_Exercise goal:_ Only the opening lines of the listing, through the one with "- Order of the", are to be retyped, each exactly as it stands.

_Dataset excerpt:_
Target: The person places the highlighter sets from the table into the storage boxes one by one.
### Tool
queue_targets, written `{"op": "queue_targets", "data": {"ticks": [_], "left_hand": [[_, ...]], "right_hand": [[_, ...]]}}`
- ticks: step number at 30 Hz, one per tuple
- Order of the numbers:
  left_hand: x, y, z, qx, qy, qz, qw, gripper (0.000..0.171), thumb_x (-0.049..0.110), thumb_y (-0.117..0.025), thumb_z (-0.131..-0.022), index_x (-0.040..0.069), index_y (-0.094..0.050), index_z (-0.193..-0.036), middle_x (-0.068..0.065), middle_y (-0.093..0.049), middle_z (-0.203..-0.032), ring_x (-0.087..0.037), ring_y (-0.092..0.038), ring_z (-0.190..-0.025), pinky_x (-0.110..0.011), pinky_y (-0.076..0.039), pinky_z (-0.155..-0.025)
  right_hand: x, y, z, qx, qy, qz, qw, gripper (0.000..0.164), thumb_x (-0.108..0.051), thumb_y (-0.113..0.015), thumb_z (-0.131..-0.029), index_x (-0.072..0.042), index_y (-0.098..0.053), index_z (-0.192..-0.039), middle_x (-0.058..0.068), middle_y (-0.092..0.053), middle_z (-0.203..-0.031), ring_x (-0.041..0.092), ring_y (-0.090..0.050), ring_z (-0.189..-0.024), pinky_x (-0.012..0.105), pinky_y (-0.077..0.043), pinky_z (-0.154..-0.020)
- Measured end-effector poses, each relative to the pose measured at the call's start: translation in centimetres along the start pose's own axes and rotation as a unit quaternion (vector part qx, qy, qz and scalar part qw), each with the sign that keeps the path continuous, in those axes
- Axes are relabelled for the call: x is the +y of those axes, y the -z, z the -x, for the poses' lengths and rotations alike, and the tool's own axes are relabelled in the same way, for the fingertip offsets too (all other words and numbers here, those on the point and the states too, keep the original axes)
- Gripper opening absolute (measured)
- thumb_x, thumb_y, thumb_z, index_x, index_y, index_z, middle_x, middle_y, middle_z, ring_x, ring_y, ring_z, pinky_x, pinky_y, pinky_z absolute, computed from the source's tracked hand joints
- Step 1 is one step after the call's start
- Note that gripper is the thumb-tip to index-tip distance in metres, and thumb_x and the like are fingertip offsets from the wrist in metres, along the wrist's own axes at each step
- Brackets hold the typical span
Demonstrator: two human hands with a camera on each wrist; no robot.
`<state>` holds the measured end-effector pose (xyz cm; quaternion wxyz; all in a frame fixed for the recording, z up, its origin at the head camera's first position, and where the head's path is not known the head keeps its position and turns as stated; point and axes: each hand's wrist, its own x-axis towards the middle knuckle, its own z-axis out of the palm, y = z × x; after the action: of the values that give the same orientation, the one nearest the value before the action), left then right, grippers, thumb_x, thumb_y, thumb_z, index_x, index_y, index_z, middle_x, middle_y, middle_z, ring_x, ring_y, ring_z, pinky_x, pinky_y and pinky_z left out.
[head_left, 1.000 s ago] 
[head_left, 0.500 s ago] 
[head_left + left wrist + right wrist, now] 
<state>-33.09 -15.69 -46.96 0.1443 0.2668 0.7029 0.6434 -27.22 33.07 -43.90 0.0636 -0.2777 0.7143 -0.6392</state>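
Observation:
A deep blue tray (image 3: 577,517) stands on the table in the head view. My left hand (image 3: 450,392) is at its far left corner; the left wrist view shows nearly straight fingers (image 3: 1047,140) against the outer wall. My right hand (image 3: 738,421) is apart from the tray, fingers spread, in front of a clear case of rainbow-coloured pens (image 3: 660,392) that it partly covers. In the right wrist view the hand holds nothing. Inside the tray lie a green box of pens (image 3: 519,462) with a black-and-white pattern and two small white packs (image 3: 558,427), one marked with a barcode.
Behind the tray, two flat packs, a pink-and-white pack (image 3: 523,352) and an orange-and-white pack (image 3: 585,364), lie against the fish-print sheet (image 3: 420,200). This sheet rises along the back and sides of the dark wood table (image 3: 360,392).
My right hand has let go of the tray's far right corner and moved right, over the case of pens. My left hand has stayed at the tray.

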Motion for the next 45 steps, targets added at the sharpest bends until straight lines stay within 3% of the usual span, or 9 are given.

_Written reply:_
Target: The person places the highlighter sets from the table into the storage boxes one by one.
### Tool
queue_targets, written `{"op": "queue_targets", "data": {"ticks": [_], "left_hand": [[_, ...]], "right_hand": [[_, ...]]}}`
- ticks: step number at 30 Hz, one per tuple
- Order of the numbers:

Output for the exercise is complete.